Task requirements
Return, with both end lines included, exactly what the data below holds from the line with "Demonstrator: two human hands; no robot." through the line with "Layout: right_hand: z", though not the pictures.

Material supplied
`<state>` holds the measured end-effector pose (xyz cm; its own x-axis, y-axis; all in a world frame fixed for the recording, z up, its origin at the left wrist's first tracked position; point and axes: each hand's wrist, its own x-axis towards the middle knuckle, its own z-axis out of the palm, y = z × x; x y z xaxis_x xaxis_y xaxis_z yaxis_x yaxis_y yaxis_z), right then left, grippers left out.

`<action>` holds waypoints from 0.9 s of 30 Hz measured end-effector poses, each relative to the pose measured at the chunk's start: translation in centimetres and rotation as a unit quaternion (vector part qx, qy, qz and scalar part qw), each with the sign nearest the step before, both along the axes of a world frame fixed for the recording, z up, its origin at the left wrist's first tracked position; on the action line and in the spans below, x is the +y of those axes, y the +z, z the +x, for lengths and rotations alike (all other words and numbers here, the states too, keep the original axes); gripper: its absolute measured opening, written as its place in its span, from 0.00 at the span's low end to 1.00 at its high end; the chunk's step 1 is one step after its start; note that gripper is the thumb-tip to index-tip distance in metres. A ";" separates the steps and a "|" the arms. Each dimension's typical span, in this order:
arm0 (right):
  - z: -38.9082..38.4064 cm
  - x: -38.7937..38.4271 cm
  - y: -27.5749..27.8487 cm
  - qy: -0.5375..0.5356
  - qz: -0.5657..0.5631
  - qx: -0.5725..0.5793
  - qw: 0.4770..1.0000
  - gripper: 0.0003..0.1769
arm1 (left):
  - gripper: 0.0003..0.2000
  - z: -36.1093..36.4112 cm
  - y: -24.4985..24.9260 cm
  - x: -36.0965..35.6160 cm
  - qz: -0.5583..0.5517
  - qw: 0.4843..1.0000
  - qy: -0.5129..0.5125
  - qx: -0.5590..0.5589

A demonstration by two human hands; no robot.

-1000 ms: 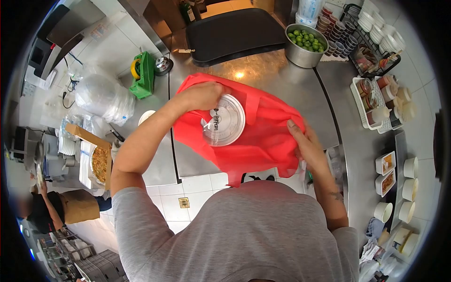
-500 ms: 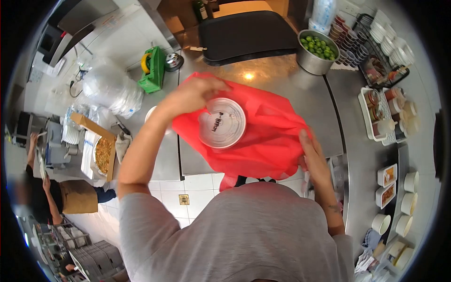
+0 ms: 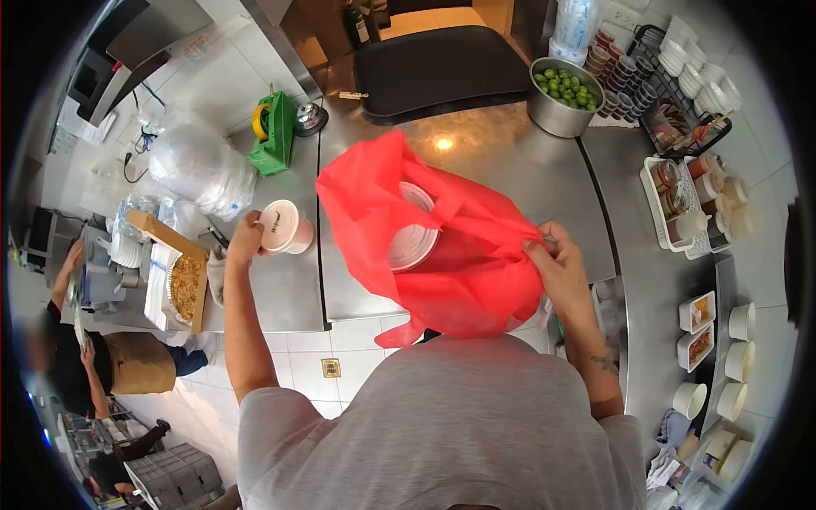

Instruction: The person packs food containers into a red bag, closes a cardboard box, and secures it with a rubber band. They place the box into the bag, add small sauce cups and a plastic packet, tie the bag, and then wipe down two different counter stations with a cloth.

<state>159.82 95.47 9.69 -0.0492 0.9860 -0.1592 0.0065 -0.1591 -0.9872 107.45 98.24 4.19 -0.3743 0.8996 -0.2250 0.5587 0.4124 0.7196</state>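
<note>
The right hand [image 3: 557, 263] is closed in a pinch on the rim of the thin red plastic carrier bag [image 3: 463, 285]. It draws that side up and toward the person, which seems to be what keeps the mouth gaping. The bag slumps over the near edge of the stainless-steel counter [image 3: 510, 161]. Inside it, a round clear plastic tub with a white lid [image 3: 412, 238] is tipped on its side against the bag's far wall. The left hand [image 3: 245, 242] is wrapped around a small pale-pink round lidded cup [image 3: 283, 228], held by the counter's near edge, left of the bag and apart from it. Further out, a steel bowl of green limes [image 3: 561, 85] stands at the far right corner, and a green tape dispenser [image 3: 274, 132] sits toward the far left.
</note>
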 end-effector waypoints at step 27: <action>3.7 3.5 2.3 -0.031 -0.015 0.032 0.999 0.06 | 0.16 34.8 2.0 8.1 -0.010 0.769 -0.565 0.299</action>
<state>163.57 98.95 11.97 0.0000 0.9823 -0.1873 -0.0664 -0.1869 -0.9801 142.20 106.30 6.20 0.6015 0.7254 -0.3346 0.7973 -0.5715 0.1943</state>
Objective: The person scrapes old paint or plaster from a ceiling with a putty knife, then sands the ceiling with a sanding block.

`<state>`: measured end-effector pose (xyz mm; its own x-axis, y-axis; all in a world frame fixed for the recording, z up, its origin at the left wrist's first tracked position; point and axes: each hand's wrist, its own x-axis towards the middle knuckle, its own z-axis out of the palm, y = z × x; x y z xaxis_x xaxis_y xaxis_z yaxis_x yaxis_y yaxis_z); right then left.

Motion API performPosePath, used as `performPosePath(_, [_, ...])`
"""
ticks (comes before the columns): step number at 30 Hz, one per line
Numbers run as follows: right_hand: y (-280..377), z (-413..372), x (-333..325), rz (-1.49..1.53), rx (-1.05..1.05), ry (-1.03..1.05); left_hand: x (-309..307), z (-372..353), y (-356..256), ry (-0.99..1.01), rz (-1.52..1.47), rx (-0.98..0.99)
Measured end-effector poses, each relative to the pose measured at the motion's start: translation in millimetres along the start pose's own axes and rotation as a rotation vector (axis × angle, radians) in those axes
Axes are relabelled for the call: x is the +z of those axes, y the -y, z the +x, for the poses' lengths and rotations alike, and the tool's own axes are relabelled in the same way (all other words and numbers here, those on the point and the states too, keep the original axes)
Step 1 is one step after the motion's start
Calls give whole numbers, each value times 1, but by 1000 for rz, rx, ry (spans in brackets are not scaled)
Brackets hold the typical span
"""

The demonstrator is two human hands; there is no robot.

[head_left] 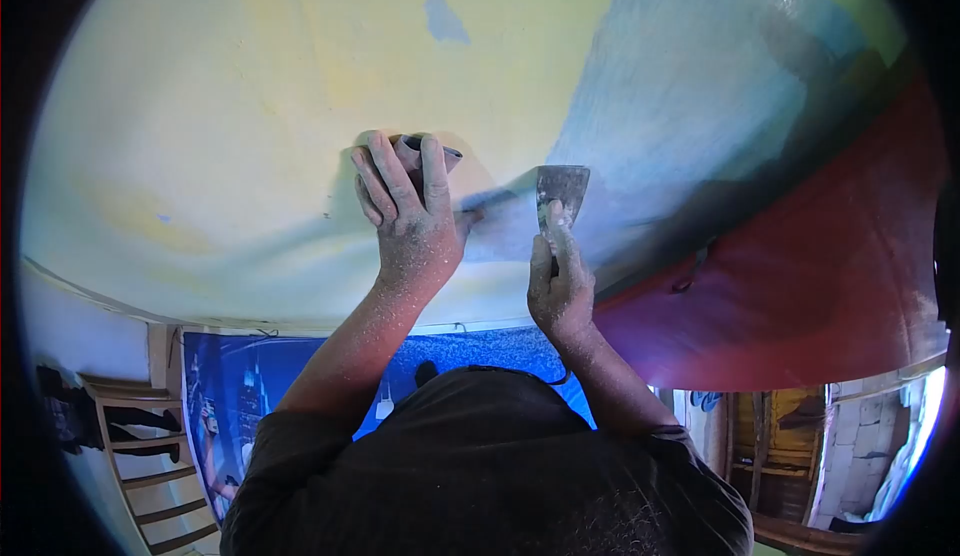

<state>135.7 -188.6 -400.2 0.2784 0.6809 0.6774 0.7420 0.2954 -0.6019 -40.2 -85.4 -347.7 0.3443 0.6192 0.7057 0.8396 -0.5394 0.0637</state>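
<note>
My left hand (412, 221), dusted with pale powder, presses a folded, dark piece of sandpaper (411, 149) against the painted wall (300, 66). Its fingers spread over the sandpaper, which curls up between them. To the right, my right hand (562, 291) is wrapped around the handle of a putty knife (563, 182). The wide, stained blade points up, close to where the pale yellow paint meets a light blue area (690, 96). Fine dust also speckles both forearms.
A dark red sheet (800, 266) hangs at the right. Behind me are a blue city-picture panel (240, 371), a wooden ladder (150, 471) with dark clothing on it at the left, and a wooden shelf-like frame (780, 431) at the right.
</note>
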Motion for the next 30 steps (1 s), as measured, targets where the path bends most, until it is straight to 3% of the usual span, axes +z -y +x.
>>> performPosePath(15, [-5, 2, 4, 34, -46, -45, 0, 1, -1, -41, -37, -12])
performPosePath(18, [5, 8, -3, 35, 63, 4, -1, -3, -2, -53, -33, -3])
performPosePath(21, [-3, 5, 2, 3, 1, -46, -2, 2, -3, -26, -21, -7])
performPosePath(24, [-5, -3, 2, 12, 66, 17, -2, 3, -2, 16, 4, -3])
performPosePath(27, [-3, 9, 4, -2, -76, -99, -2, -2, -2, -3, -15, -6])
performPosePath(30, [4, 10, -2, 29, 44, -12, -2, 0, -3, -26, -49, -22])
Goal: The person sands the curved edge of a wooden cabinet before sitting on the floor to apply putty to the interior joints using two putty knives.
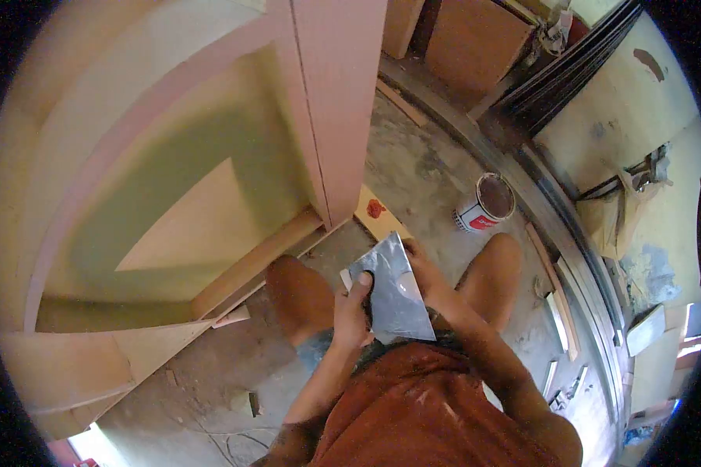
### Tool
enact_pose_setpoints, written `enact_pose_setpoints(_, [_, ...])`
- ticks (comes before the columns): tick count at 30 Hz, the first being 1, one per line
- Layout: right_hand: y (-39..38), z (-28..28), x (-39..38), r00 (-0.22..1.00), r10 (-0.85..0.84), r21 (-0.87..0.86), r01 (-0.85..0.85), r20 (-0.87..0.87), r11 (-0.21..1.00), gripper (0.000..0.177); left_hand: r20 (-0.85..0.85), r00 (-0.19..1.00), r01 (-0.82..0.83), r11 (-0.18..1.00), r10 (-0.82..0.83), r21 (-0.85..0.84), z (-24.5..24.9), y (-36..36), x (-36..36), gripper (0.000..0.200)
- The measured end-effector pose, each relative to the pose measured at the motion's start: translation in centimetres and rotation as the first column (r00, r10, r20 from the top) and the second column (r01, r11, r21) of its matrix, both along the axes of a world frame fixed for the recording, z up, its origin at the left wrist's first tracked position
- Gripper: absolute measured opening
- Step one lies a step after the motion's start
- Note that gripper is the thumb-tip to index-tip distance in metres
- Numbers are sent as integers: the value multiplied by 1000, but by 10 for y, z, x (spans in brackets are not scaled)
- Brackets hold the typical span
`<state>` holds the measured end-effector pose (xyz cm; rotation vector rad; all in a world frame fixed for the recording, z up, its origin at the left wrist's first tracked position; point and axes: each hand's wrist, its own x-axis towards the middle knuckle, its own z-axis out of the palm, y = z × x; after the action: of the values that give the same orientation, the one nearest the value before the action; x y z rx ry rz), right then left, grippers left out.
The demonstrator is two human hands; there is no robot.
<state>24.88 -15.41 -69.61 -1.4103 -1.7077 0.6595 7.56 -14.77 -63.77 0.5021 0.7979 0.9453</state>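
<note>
The left hand point(354, 310) is closed around the near left edge of a flat metal sheet point(393, 300), thumb laid on its shiny face and fingers wrapped behind; the sheet stands tilted between the two hands, over the person's lap. The right hand point(417, 257) meets the sheet's far upper corner, fingertips showing over the rim; the rest of it is hidden behind the metal, so I cannot tell whether it grips or only props. Beyond the right hand, well apart on the concrete floor point(428, 171), stands an open paint tin point(487, 204) with brown contents; just past both hands lies a yellow board point(382, 222) with a red blotch; beyond the left hand rises a pink-primed wooden cabinet point(339, 101).
</note>
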Motion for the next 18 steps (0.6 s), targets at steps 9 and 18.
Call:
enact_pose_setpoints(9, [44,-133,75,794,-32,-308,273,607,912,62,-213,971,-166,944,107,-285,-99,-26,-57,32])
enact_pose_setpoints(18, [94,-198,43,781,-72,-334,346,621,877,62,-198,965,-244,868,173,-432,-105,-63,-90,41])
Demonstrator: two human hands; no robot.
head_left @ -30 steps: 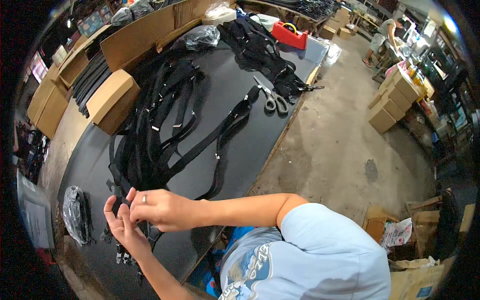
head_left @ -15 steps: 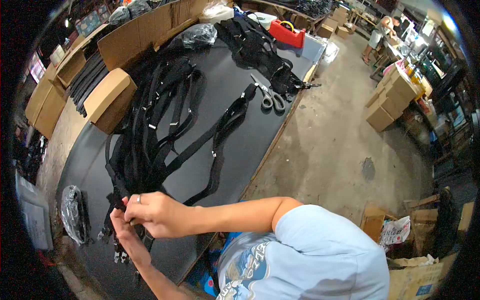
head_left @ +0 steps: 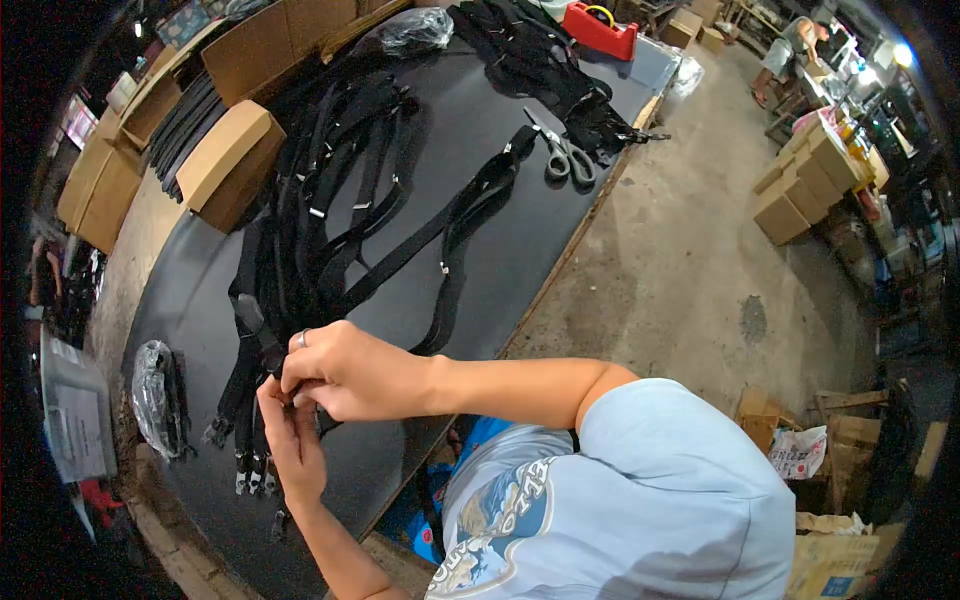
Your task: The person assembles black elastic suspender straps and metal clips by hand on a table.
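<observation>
Black elastic suspenders (head_left: 290,240) with silver metal fittings lie bundled along the table, their near ends gathered under my hands. My right hand (head_left: 365,378), with a ring on one finger, pinches a black strap end at the near end of the bundle. Just below it, touching it, my left hand (head_left: 297,450) has its fingertips closed on the same strap end. The exact piece between the fingertips is mostly hidden. Metal clips (head_left: 250,475) hang out of the bundle left of my left hand. One looped suspender (head_left: 440,220) stretches toward the scissors (head_left: 562,155).
A plastic-wrapped packet (head_left: 157,400) lies at the table's left edge. An open cardboard box (head_left: 230,165) stands beyond the bundle. Farther back are another pile of black straps (head_left: 545,75) and a red tape dispenser (head_left: 600,32). Another person (head_left: 790,60) works at a far bench.
The view has shifted, so the table contents sit differently in the frame. Both hands stay together at the strap end, and the left fingers look straighter. A strap fold beside them has changed shape.
</observation>
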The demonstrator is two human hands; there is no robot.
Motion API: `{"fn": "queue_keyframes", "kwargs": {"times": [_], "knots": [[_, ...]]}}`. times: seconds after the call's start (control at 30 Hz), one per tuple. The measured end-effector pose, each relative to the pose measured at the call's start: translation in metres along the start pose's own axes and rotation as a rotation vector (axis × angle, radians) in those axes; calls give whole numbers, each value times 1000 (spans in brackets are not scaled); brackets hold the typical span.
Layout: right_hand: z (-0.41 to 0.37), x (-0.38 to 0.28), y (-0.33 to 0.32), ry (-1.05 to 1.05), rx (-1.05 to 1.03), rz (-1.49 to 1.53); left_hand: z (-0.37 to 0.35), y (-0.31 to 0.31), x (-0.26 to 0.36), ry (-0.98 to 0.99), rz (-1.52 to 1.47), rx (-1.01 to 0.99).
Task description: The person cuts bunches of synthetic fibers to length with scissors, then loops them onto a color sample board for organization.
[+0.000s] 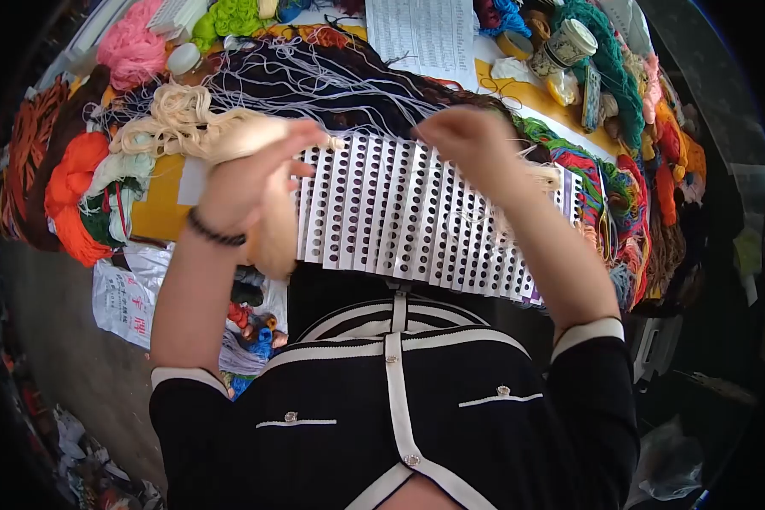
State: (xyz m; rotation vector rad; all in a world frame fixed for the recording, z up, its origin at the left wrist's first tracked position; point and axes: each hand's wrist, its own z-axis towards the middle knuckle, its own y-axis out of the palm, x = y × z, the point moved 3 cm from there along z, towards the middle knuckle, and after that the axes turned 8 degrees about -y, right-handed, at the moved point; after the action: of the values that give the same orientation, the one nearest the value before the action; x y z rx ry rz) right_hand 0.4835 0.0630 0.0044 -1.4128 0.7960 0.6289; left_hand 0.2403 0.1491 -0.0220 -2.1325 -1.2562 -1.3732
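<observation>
A thick skein of cream thread (270,234) hangs down past my left hand (259,174), which is closed around it with some fingers sticking out to the right. More of that cream thread (174,119) lies in loose loops beyond the wrist. Under both hands spreads a row of overlapping white cards with punched holes (391,212). My right hand (472,144) is raised above the cards' far edge, blurred, its fingers drawn together in a pinch; what they hold cannot be made out. Short cream strands (546,177) lie on the cards near the right forearm.
Dark and lilac threads (314,81) heap behind the cards. Orange skeins (76,195) lie left, multicoloured threads (625,204) and scissors (605,225) right. A printed sheet (421,38), a patterned cup (565,47) and a lidded jar (184,61) stand farther back.
</observation>
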Motion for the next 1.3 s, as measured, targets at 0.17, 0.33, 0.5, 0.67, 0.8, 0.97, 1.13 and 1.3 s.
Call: {"fn": "queue_keyframes", "kwargs": {"times": [0.17,0.33,0.5,0.67,0.8,0.97,1.13,1.3], "knots": [[43,44,81,156,-151,187,66,15,-37,-123,-36,-2],[50,52,87,307,-174,298,81,22,-45,-102,-84,39],[53,46,82,284,-188,231,94,25,-55,8,31,110],[53,42,92,54,-130,-91,95,25,-57,-9,97,122],[47,43,81,236,-239,173,89,8,-52,114,425,218],[47,52,85,293,-266,291,75,9,-36,112,584,287],[45,55,86,214,-244,240,60,18,-21,140,263,224],[45,58,89,262,-208,473,72,20,-34,58,-482,-87]]}}
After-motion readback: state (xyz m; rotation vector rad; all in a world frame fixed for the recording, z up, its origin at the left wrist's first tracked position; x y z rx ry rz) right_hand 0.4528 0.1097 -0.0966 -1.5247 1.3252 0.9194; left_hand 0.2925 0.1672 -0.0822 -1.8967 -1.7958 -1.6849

Solved exercise
Demonstrator: two human hands; no robot.
head_left @ -30 steps: 
head_left @ -15 steps: 
head_left @ +0 steps: 
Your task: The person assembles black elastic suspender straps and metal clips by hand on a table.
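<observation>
Black elastic suspenders (head_left: 290,240) with silver metal fittings lie bundled along the table, their near ends gathered under my hands. My right hand (head_left: 365,378), with a ring on one finger, pinches a black strap end at the near end of the bundle. Just below it, touching it, my left hand (head_left: 297,450) has its fingertips closed on the same strap end. The exact piece between the fingertips is mostly hidden. Metal clips (head_left: 250,475) hang out of the bundle left of my left hand. One looped suspender (head_left: 440,220) stretches toward the scissors (head_left: 562,155).
A plastic-wrapped packet (head_left: 157,400) lies at the table's left edge. An open cardboard box (head_left: 230,165) stands beyond the bundle. Farther back are another pile of black straps (head_left: 545,75) and a red tape dispenser (head_left: 600,32). Another person (head_left: 790,60) works at a far bench.
The view has shifted, so the table contents sit differently in the frame. Both hands stay together at the strap end, and the left fingers look straighter. A strap fold beside them has changed shape.
</observation>
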The demonstrator is two human hands; there is no robot.
Motion API: `{"fn": "queue_keyframes", "kwargs": {"times": [_], "knots": [[_, ...]]}}`. times: seconds after the call's start (control at 30 Hz), one per tuple. The measured end-effector pose, each relative to the pose measured at the call's start: translation in metres along the start pose's own axes and rotation as a rotation vector (axis × angle, radians) in those axes; calls give whole numbers, each value times 1000 (spans in brackets are not scaled); brackets hold the typical span.
Layout: right_hand: z (-0.41 to 0.37), x (-0.38 to 0.28), y (-0.33 to 0.32), ry (-1.05 to 1.05), rx (-1.05 to 1.03), rz (-1.49 to 1.53); left_hand: z (-0.37 to 0.35), y (-0.31 to 0.31), x (-0.26 to 0.36), ry (-0.98 to 0.99), rz (-1.52 to 1.47), rx (-1.01 to 0.99).

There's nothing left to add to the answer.